Personally I think you'll get much better ideas than the ones you've listed.

------
colinwinter
Okay, I'll bite. I've researched and critiqued dozens of ideas; I've also had
my ideas ripped apart by others. So here's my feedback; playing devil's
advocate here because there's no mention of these ideas being a true passion
for your team.

 _Customer Service a la Zappos_

I like the area that you are targeting, I think there's opportunity, but I
don't see/understand what you're providing that's new. Are you
managing/offering awesome people to provide the customer service or is it
software that will help guide an existing company's support staff to be
awesome? Perhaps a training program with some sort of systematic reminds of
how to be awesome (could be interesting).

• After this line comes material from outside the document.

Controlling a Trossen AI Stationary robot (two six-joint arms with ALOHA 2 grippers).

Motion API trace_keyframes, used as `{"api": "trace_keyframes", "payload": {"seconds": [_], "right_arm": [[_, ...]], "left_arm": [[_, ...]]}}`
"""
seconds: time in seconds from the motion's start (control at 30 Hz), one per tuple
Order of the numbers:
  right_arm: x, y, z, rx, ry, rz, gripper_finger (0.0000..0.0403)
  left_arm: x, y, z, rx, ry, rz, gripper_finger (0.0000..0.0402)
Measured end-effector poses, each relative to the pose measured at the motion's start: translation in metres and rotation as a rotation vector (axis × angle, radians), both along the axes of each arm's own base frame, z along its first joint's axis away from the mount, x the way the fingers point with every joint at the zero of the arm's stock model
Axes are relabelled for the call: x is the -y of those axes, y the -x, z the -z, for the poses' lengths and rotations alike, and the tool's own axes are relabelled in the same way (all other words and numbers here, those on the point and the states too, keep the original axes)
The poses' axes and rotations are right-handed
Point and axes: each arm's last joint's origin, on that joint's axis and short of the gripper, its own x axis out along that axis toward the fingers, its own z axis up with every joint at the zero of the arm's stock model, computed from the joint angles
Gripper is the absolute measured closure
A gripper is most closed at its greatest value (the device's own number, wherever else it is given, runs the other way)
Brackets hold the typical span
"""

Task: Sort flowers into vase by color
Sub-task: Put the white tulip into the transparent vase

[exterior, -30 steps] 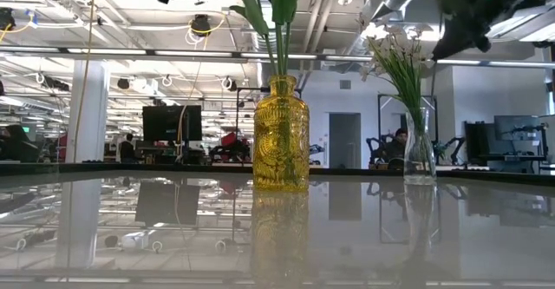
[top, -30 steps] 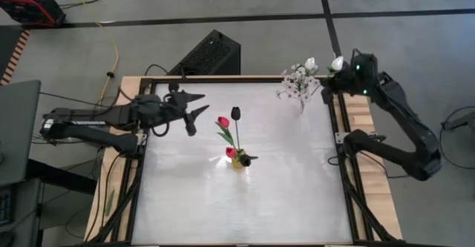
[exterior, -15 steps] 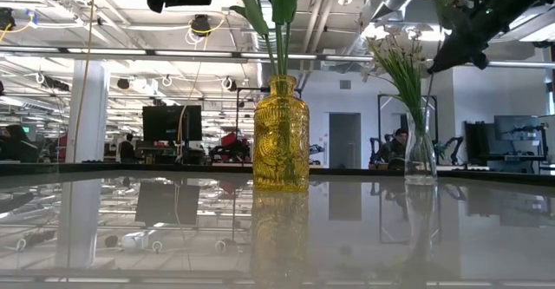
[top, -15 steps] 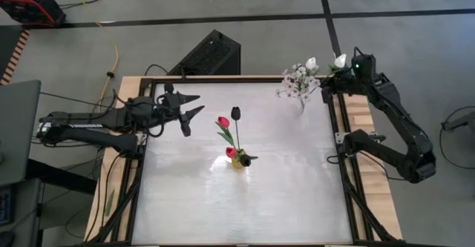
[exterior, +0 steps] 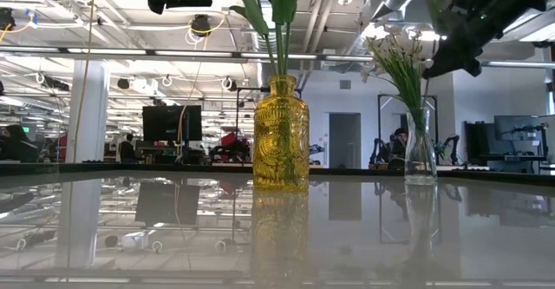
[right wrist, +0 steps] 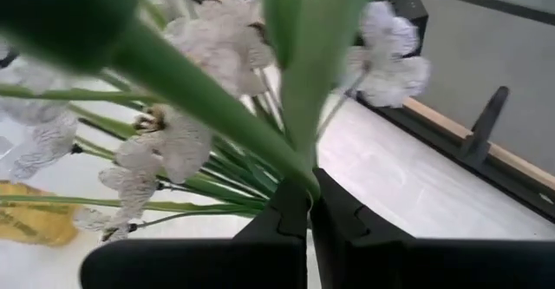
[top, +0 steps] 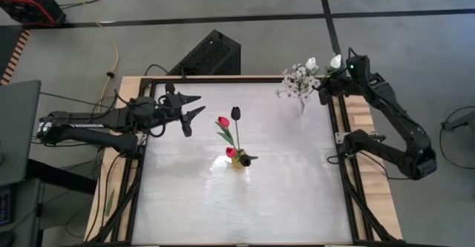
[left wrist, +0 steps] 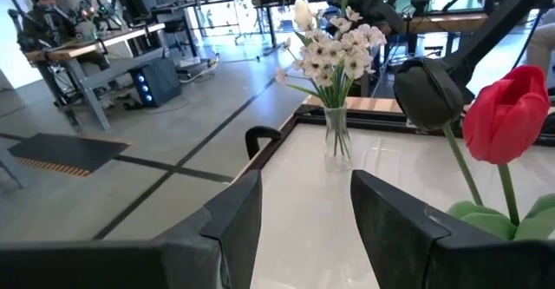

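A yellow glass vase (top: 237,161) stands mid-table and holds two red tulips (top: 223,122) and a dark tulip (top: 235,113). A clear vase (top: 301,103) near the far right corner holds sprays of tiny white blossoms (top: 295,81) and a white tulip (top: 311,64). My right gripper (top: 325,92) is next to that vase, above the table, shut on another white tulip (top: 336,61). My left gripper (top: 190,110) hovers open over the table's far left part, its fingers (left wrist: 236,209) pointing toward both vases. My right gripper (right wrist: 309,204) pinches the white tulip's green stem (right wrist: 297,173) between its two fingers. The stem slants away from the fingertips and a long leaf (right wrist: 305,55) rises beside it. The tulip is lifted clear of the table, blossom uppermost, next to the white sprays (right wrist: 186,141).
The table has a glossy white top with a black frame (top: 223,78) and wooden side strips (top: 364,121). In the low view the yellow vase (exterior: 280,134) and the clear vase (exterior: 420,155) stand well apart. A dark box (top: 206,53) sits on the floor beyond the far edge.
My left gripper has drawn back a little toward the table's left edge, still open. My right gripper, still shut on the white tulip, has shifted slightly beside the clear vase.
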Motion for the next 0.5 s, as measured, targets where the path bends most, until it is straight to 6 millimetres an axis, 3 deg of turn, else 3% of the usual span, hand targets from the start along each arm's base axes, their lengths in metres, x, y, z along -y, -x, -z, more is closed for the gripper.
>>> {"api": "trace_keyframes", "payload": {"seconds": [0.23, 0.5], "right_arm": [[-0.0012, -0.0054, 0.001, 0.0, -0.011, -0.029, 0.0369], [-0.0006, -0.0039, 0.0019, -0.02, -0.018, 0.018, 0.0319]], "left_arm": [[0.0001, 0.0, 0.0, 0.001, 0.003, 0.002, 0.0233], [0.0005, -0.0002, -0.0001, 0.011, 0.023, 0.016, 0.0233]]}}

 _While You Were Out Notes_

I know people use different hardware/software for communications but I don't
see how there's any value here. Making voicemail accessible outside the
office? If someone visits, do they need to know YOUR system for leaving a note
or is someone in the office going to add it to this unnecessary system?
There's a thing called email, and it works if you don't suck at it. Not
convinced there's a pain/need here.

 _One Click Social Media Reports - My pick_

Another area that is appealing to me, but I'd like to know more. List the
kinds of things you'll be collecting. I do think there's data missing from
other related services/tools.

 _Recurly for Dummies_

Not to say there isn't a market/possibility to make money here, but doesn't
Paypal offer subscriptions. Not everyone is accustomed to using/managing their
subscriptions with Paypal but how will you make it any easier with your
service?

 _Online Ticket Sales_

Again, with limited information it's hard to see how you're going to approach
this differently than Eventbrite. I think the opportunity here is the
promotion aspect, but how you accomplish this is a mystery. I just feel a lot
of people aren't aware of events in their area until it's too late. However,
getting them to subscribe to your service to receive updates about events is
going to be hard. You have to solve the relevancy/quality issue in addition to
marketing to these people who don't search out for things on their own. Maybe
some sort of partnering/incentive program can make this more possible. Make it
fun and rewarding.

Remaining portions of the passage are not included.